After all, case often does have meaning, so why shouldn't it be treated as a meaningful part of a filename? For example: "French fries.jpg" could contain a picture of fries specifically made in France, whereas "french fries.jpg" could contain a picture of fries made anywhere. Or "November rain.mp3" could be the sound of rain falling in the month of November, whereas "November Rain.mp3" is a Guns N' Roses song. All silly examples of course, but they're merely to demonstrate that capitalization does have meaning, and so we should be able to express that canonically in filenames as well.

[–] SpaceCadet@feddit.nl 10 points 2 months ago

It actually seems like it even works in explorer nowadays. I'll be damned, they fixed something...

[–] SpaceCadet@feddit.nl 5 points 2 months ago

The point is you have to take this into account, so the decision to go with a case insensitive file system has ripple effects much further down your system. You have to design around it at every step in code where a string variable results in a file being written to or read from.

It's much more elegant if you can simply assume that a particular string will 1-on-1 match with a unique filename.

Even Microsoft understands this btw, their Azure Blob Storage system is case sensitive. The only reason NTFS isn't (by default) is because of legacy. It had to be compatible with all uppercase 8.3 filenames from DOS/FAT16.

[–] SpaceCadet@feddit.nl 0 points 2 months ago* (last edited 2 months ago) (2 children)

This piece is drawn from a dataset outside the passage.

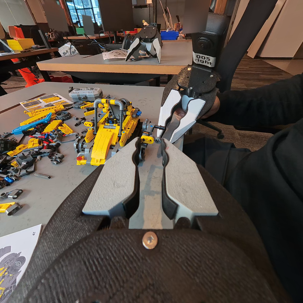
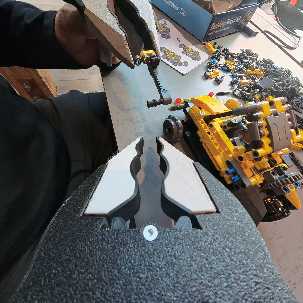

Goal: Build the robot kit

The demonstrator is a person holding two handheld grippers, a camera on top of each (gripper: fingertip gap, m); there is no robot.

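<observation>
The left gripper point(image 1: 150, 141) has its fingers closed on a small assembly: a yellow connector point(image 2: 146, 54) on a grey axle, from which a grey toothed rack point(image 2: 159, 82) with a black pin hangs clear above the grey surface point(image 2: 131, 105). The right gripper point(image 2: 149, 139) is slightly parted and holds nothing, its tips just short of that pin. Beside both stands a yellow vehicle model point(image 2: 237, 147), with loose yellow, black and grey parts point(image 1: 41, 136) spread beyond it, instruction sheets point(image 2: 178, 49) and a blue box point(image 2: 213, 24). Further back are another table bearing a spare gripper point(image 1: 146, 44), an orange cone, windows and dark monitors. The person's dark sleeves cover the near edge; part of the connector is hidden behind the left fingers.
</observation>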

give me one use case where it makes sense having several files with the same name but different cases in the same directory

Imagine a table in a database where the primary key is a case sensitive character field, because you know varchars, just like C char types and string types in other languages are case sensitive.

Imagine a database administrator does the following:

  • Export all data with primary key = 'Abcde' to 'Abcde.csv'

Imagine a second database adminstrator around the same time does the following:

  • Export all data with primary key = 'abcde' to 'abcde.csv'

Now imagine this is the GDPR data of two different users.

If you have a case insensitive file system, you've just overwritten something you shouldn't have and possibly even leaked confidential data.

If you have a case sensitive file system you don't have to account for this scenario. If the PK is unique, the filename will be unique, end of story.

[–] SpaceCadet@feddit.nl 4 points 2 months ago* (last edited 2 months ago) (4 children)

Because it’s designed for average people

It is not. It is designed for all purposes, automated processes and people alike. A filesystem is not just for grandma's Word documents.

And even people's names are case sensitive. My name has the format Aaa Bbb ccc Ddd. It is not the same as the person with the name Aaa Bbb Ccc Ddd, who also exists. So why shouldn't file names be?

[–] SpaceCadet@feddit.nl 11 points 2 months ago (11 children)

I don’t think there’s a need for File.txt and fILE.txt

It's not so much about that need. It's about it being programmatically correct. f and F are not the same ASCII or UTF-8 character, so why would a file system treat them the same?

Having a direct char type to filename mapping, without unnecessary hocus pocus in between, is the simple and elegant solution.

[–] SpaceCadet@feddit.nl 40 points 2 months ago (2 children)

Even more annoying is that it's very cumbersome to change the case of a file once you've created it.

If you accidentally create fIle.txt when you meant File.txt, the rename function does nothing ... and it will keep displaying as fIle.txt. You have to rename it to something else entirely, then rename it back to the original name with the intended case.